On the other hand, Gestore's exportobjects command will help you export all data across the database that's only related to a given Object. This functionality will make sure that you can import these exported objects successfully later.

Example

Let's assume you want to export a specific Books object:

Screen Shot 2021-06-28 at 11 16 15 AM

In Django, you have to export all Books objects dumpdata and load it back later using loaddata. This method is not practical in two situations:

  • You only want to export one object, not the whole table.
  • Importing that object back might cause some problems as Authors object does not exist the exports file.
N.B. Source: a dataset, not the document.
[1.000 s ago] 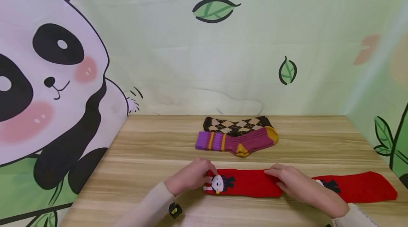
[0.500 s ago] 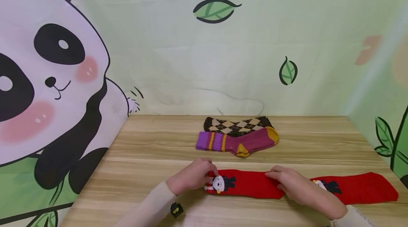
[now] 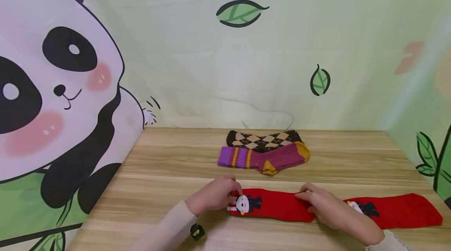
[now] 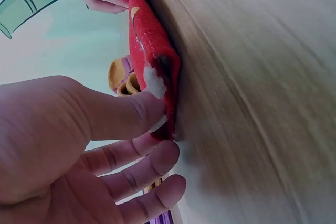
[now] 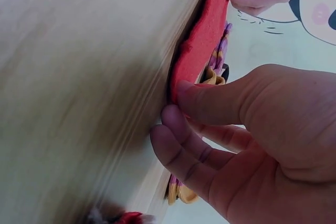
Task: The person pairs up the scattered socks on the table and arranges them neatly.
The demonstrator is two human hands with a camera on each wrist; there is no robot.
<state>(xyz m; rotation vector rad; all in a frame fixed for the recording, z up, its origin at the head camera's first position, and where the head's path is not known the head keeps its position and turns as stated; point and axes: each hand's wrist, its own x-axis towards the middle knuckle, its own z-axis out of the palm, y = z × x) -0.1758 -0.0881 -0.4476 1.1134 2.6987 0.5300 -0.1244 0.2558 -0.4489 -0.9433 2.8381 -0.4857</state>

Gestore helps you overcome these issues altogether. When you provide it with your object ID, Gestore will scan all objects related to it, so when you import it back, you get it to work as expected.

Get started

Start by installing the package from pip

pip install gestore

To be able to access the management commands, add gestore to your installed apps:

INSTALLED_APPS = [
    ...
    'gestore',
]

Now your project should be ready to use gestore to manage objects.

How does it work

This tool uses BFS to explore all objects in the DB from the given one. In the following GIF, let's assume you want to export object number 3; gestore will fetch its data and process all the objects it's connected to Breadth first search animation

Export functionality

This command will help you export all object-related data once triggered. For every model being processed: we get its data, including linked objects' keys (Foreign, ManyToMany, OneToOne) until we hit a base model that's not connected to any other model (leaf node).

We use a BFS technique to scrape data element by element from the database until we reach a node without any relations. For each processed object, we store its data and its children's data.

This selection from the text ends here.